**ASSIGNMENT:** Each line of the listing below must be retyped as given.

**SOURCE DATA:**
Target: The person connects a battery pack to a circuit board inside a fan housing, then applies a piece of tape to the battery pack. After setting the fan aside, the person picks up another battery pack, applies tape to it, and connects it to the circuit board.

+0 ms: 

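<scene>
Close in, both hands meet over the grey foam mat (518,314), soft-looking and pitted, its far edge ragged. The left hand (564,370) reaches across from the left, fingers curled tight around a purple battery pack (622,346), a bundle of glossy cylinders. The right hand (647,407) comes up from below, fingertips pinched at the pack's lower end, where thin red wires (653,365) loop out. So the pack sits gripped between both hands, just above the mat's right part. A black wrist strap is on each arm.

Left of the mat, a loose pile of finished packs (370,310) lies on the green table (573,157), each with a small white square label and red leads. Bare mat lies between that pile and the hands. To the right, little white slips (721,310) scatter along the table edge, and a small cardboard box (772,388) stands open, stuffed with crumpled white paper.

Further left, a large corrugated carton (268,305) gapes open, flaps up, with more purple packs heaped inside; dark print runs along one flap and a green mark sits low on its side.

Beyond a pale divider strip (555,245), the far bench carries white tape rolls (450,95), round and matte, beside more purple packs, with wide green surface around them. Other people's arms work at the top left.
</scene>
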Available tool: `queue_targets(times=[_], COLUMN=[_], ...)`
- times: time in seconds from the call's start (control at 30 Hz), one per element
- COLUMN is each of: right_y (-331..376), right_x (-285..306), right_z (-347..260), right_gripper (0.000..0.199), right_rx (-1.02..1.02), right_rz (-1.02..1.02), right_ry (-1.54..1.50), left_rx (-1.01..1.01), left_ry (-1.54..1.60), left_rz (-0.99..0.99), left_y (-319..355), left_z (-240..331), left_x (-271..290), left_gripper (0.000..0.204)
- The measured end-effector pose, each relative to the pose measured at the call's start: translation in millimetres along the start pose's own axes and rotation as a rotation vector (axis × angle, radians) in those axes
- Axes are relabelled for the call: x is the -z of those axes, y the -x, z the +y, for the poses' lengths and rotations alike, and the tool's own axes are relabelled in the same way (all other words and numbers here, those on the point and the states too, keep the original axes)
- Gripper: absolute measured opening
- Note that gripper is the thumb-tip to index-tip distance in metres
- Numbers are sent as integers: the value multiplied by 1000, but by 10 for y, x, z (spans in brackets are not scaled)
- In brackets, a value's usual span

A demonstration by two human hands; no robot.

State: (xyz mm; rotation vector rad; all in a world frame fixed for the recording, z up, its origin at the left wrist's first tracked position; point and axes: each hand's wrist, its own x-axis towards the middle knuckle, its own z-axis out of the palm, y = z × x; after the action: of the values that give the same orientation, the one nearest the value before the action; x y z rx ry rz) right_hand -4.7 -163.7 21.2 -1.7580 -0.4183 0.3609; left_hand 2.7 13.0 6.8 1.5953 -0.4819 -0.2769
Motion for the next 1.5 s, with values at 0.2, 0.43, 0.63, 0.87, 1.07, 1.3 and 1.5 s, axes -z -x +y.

**SOLUTION TO THIS PROBLEM:**
Target: The person connects a battery pack to a circuit board inside a fan housing, then applies a piece of tape to the battery pack. After setting the fan aside, the person picks up another battery pack, applies tape to it, and connects it to the circuit board.

+0 ms: 

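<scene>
Close in, both hands meet over the grey foam mat (518,314), soft-looking and pitted, its far edge ragged. The left hand (564,370) reaches across from the left, fingers curled tight around a purple battery pack (622,346), a bundle of glossy cylinders. The right hand (647,407) comes up from below, fingertips pinched at the pack's lower end, where thin red wires (653,365) loop out. So the pack sits gripped between both hands, just above the mat's right part. A black wrist strap is on each arm.

Left of the mat, a loose pile of finished packs (370,310) lies on the green table (573,157), each with a small white square label and red leads. Bare mat lies between that pile and the hands. To the right, little white slips (721,310) scatter along the table edge, and a small cardboard box (772,388) stands open, stuffed with crumpled white paper.

Further left, a large corrugated carton (268,305) gapes open, flaps up, with more purple packs heaped inside; dark print runs along one flap and a green mark sits low on its side.

Beyond a pale divider strip (555,245), the far bench carries white tape rolls (450,95), round and matte, beside more purple packs, with wide green surface around them. Other people's arms work at the top left.
</scene>
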Available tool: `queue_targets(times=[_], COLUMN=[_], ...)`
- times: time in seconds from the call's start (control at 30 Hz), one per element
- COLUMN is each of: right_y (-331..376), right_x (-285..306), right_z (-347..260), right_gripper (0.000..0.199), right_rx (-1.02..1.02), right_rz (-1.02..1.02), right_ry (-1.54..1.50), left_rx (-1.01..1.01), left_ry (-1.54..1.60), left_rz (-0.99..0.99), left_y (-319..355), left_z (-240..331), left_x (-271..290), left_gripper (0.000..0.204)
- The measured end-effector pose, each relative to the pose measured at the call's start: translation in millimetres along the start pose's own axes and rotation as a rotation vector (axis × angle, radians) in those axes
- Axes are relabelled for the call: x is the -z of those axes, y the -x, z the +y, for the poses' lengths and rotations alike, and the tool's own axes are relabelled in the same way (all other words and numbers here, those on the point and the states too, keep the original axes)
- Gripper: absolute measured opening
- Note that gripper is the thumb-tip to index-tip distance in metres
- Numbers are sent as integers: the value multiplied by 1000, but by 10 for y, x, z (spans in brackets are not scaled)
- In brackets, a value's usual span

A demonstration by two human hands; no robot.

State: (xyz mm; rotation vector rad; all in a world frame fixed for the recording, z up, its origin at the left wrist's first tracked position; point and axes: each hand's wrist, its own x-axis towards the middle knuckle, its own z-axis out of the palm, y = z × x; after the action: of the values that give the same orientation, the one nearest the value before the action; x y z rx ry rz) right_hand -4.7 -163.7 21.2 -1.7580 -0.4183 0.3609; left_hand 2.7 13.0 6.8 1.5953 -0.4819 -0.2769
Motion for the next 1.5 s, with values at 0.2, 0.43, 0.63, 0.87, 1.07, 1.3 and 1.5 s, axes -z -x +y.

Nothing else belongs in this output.